# looking for several plants



## redstrat (Apr 3, 2006)

I've been keeping an eye out for some narrow leaf java fern, I know it was available at the January meeting in large quatities, I didnt have a place for it at the time nor the cash on me which I really regret now. Does anybody have some of this plant they would be willing to part with. I have a couple places now that I really think it would look good in. 

I'm also interested in the following plants:
Val. Nana
MICRANTHEMUM UMBROSUM
BLYXA AUBERTII
Cyperus Helferi
Hottonia Palustris


----------



## Yzfr6 (Apr 28, 2006)

I believe I was the one who brought the java fern in January, I can bring some to the April meeting if you are going to be there.


----------



## reiverix (Mar 24, 2005)

I can give you some, probably around 15-20 or so. Also some broad leaf if you want it. Send me a PM to arrange pickup.


----------



## redstrat (Apr 3, 2006)

Thanks Scott, but I'm going to be able to meet up with John this weekend sometime for the Java Fern Narrow.

what about the other plants I mentioned, are there any within SWOAPE? 

Thanks everybody


----------



## CincyCichlids (Oct 14, 2005)

I have some val nana... it's the thin leafed skinny stuff.. that grows really tall correct? If you do maybe we can trade something if you come to the meeting soon (I'm hosting).

Chris


----------



## Rob Tetrazona (Jun 21, 2005)

I'm selling a big old bunch of Hottonia tomorrow at the GCAS auction tomorrow, but I do have a stem left. I'll bring it to the next meeting if you still want it then.


----------



## redstrat (Apr 3, 2006)

rwoehr said:


> I'm selling a big old bunch of Hottonia tomorrow at the GCAS auction tomorrow, but I do have a stem left. I'll bring it to the next meeting if you still want it then.

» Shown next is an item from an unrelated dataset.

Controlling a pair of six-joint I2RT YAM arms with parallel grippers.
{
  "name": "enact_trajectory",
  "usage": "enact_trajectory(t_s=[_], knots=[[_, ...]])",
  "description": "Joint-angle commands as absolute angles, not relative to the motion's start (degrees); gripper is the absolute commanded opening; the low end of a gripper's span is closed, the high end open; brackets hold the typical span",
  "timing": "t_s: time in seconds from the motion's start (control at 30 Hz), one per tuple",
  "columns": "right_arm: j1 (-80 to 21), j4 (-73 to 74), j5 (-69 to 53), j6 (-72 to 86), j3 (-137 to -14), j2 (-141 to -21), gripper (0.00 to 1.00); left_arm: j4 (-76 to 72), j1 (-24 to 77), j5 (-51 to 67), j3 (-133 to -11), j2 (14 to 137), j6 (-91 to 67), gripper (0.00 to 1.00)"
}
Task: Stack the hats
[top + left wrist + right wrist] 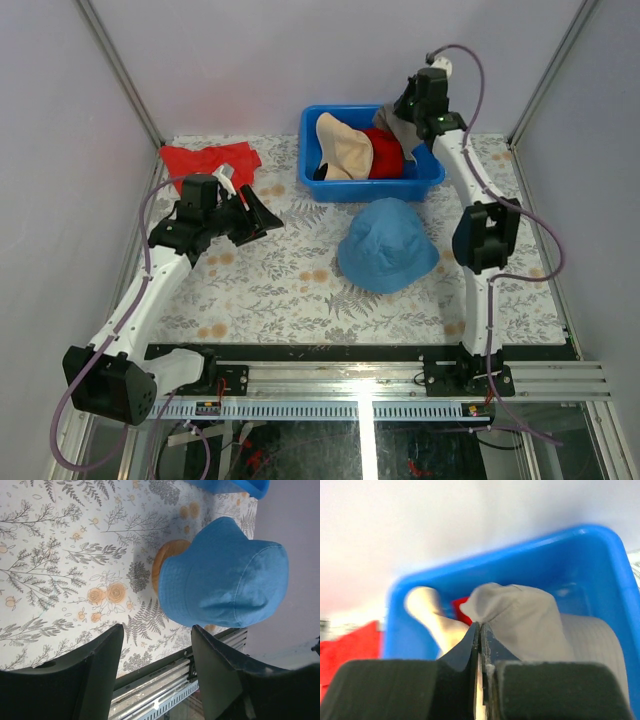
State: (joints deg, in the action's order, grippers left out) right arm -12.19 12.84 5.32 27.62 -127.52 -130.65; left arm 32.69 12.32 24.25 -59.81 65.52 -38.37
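Note:
The blue hat (387,243) lies crown up in the middle of the table; it also shows in the left wrist view (225,575). The peach-beige hat (342,146) and the red hat (386,152) lie in the blue bin (312,175). My right gripper (402,118) is shut on the grey-khaki hat (530,625) and holds it over the bin's right part. In the right wrist view the peach-beige hat (432,615) and a bit of the red hat (460,603) show behind it. My left gripper (157,635) is open and empty, left of the blue hat.
A flat red cloth (208,160) lies at the back left of the flowered table cover. The metal rail (380,375) runs along the near edge. Grey walls close in the back and both sides.

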Motion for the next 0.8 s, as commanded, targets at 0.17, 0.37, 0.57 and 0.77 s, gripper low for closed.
enact_trajectory(t_s=[0.17, 0.37, 0.57, 0.77], knots=[[-10.53, 10.2, -4.86, 39.9, -124.62, -118.61, 0.0, 25.34, 12.04, 26.86, -56.25, 61.34, -42.06, 0.56], [-10.45, 11.24, -4.58, 33.5, -111.07, -113.94, 0.0, 24.43, 12.0, 27.62, -53.9, 58.55, -43.68, 0.56], [-10.5, 17.92, -0.34, 24.41, -101.79, -109.34, 0.0, 24.73, 12.04, 27.27, -52.9, 57.44, -43.96, 0.56], [-11.35, 24.24, 15.85, 15.78, -102.15, -105.33, 0.34, 23.38, 12.04, 27.14, -52.48, 57.98, -44.68, 0.56]])
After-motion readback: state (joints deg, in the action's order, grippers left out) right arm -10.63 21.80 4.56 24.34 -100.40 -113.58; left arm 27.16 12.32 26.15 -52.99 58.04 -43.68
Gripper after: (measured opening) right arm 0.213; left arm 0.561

its ok dont worry about it I have two stems right now, I lost a lot of what I had in my re-scape, I almost lost it all, oddly enough. Anyway what made it through is finally looking better and growing.


----------



## redstrat (Apr 3, 2006)

CincyCichlids said:


> I have some val nana... it's the thin leafed skinny stuff.. that grows really tall correct? If you do maybe we can trade something if you come to the meeting soon (I'm hosting).
> 
> Chris


I'm really hoping I can make it down this month. what are you looking to trade for?


----------



## CincyCichlids (Oct 14, 2005)

Not sure, what do you have? Figured trading at this point is as rewarding as buying/selling!


----------



## redstrat (Apr 3, 2006)

CincyCichlids said:


> Not sure, what do you have? Figured trading at this point is as rewarding as buying/selling!


unfortunately I talked to my fiance, I was planning for the Val Nana in her tank, she changed her mind about it and we wont be needing it now. Sorry man, I can definatley hook you up at the meeting though if there is a plant I have your interested in.

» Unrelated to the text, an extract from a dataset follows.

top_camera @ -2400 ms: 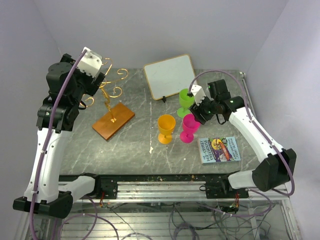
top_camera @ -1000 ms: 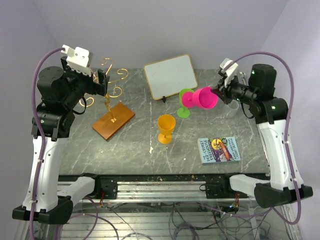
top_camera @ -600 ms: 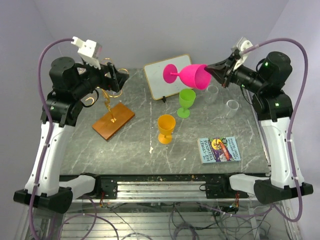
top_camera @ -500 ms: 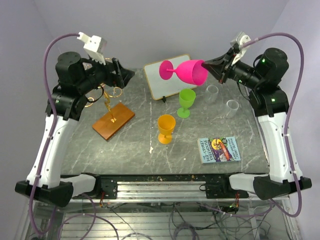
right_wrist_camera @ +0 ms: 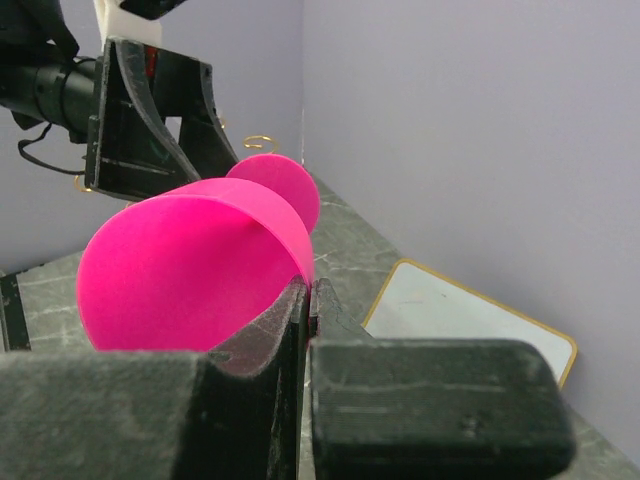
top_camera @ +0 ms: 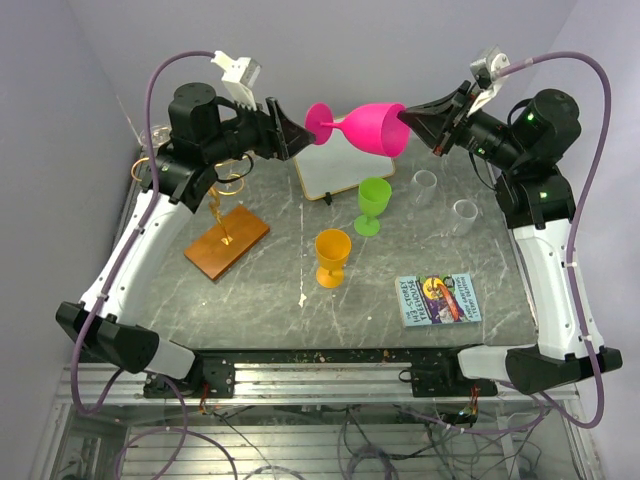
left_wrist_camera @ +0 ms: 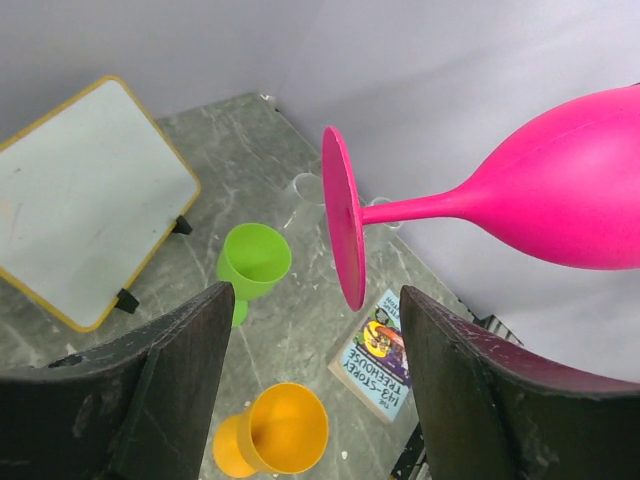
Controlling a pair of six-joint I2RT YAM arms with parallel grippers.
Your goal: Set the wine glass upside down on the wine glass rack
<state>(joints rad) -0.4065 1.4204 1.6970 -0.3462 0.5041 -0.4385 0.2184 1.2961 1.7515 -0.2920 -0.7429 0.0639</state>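
Top external view: at lower right of the worktop point(top_camera: 280, 292) lies a book point(top_camera: 439, 299). An orange glass point(top_camera: 332, 256) and a green glass point(top_camera: 373, 203) stand mid-frame, the wine glass rack point(top_camera: 227, 241) at left, a whiteboard point(top_camera: 335, 172) behind them. In the air at upper centre the pink wine glass point(top_camera: 365, 128) lies horizontal, the right fingers point(top_camera: 422, 120) clamped on its rim. The left fingers point(left_wrist_camera: 165, 390) stand apart, its foot just beyond their tips, not touching them.

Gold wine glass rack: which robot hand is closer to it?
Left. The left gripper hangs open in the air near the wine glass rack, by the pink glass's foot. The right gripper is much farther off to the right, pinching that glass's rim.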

Heteranthera Zosterfolia (stargrass)
Riccia Fluitians
Hydrocotyle verticillata
Java Fern (normal variety)
Anubias Nana Petite (I think I have an extra Rhisozome or two floating around somewhere 10 or more leaves)
Lilaeopsis brasiliensis
Crypt. Wendtii "mi oya" (various sizes)
Rotala Rotundifolia sp. Green
Rotala wallichii
Didiplis Diandra
Anubias Barteri var. Coffeefolia (1 small rhisozome)
Red Root Floater


----------



## redstrat (Apr 3, 2006)

I need to send out a HUGE Thanks to reiverix for the big bag of narrow java fern he gave me yesterday it looks great in its new home!


----------



## JRJ (Feb 9, 2005)

davis.1841 said:


> I'm also interested in the following plants:
> Val. Nana
> MICRANTHEMUM UMBROSUM
> BLYXA AUBERTII
> ...


I've got some V. nana that's in a non-co2 tank and is pretty ratty, but if you want it, you can have it for free.

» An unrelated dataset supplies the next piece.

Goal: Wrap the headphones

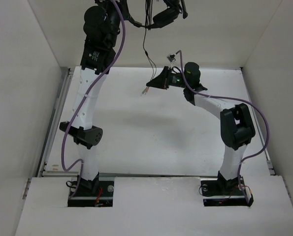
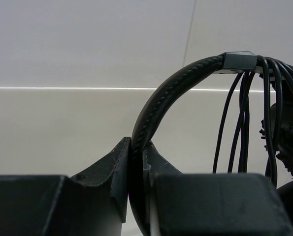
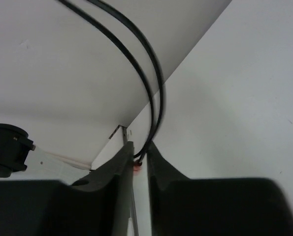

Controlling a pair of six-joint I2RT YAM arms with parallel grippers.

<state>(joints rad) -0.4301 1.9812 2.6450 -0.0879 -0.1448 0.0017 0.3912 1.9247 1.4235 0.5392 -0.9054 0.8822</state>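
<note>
High at the back, the black headphones [image 1: 162, 16] hang from my left gripper [image 1: 136, 22], which is shut on the stitched headband [image 2: 158, 105] with both jaws pressed flat against it. Several turns of thin black cable [image 2: 244, 113] drape over the headband beside an earcup [image 2: 288, 140]. From the headset the cable [image 1: 147, 54] drops to my right gripper [image 1: 150, 84] above the table's far middle. Its jaws are pinched narrow on two strands of cable [image 3: 153, 98], and a pinkish plug [image 3: 136, 167] shows between them. The coloured plugs [image 1: 146, 91] dangle just below its fingertips.
White walls close in the white table [image 1: 136, 142] on the left, back and right. A metal rail [image 1: 56, 123] runs along the table's left edge. Purple arm cables [image 1: 257, 118] loop beside both arms.
</note>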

Email me if you want it soon, because I'm going to toss it.

-Russ


----------



## redstrat (Apr 3, 2006)

JRJ said:


> I've got some V. nana that's in a non-co2 tank and is pretty ratty, but if you want it, you can have it for free.
> 
> Email me if you want it soon, because I'm going to toss it.
> 
> -Russ


its ok dont worry about it, I decided against the Val. nana for the time being. Thanks for the offer though.


----------



## Rob Tetrazona (Jun 21, 2005)

JRJ said:


> I've got some V. nana that's in a non-co2 tank and is pretty ratty, but if you want it, you can have it for free.
> 
> Email me if you want it soon, because I'm going to toss it.
> 
> -Russ


Hey Russ! How's it goin'? We miss you!


----------



## JRJ (Feb 9, 2005)

rwoehr said:


> Hey Russ! How's it goin'? We miss you!


Well thanks, it's nice to know I'm luved, err, missed.

Just incredibly busy and failing at most everything I'm doing. I'll probably be seeing you all on-line more than in person, at least until Spring quater is finished.

-Russ


----------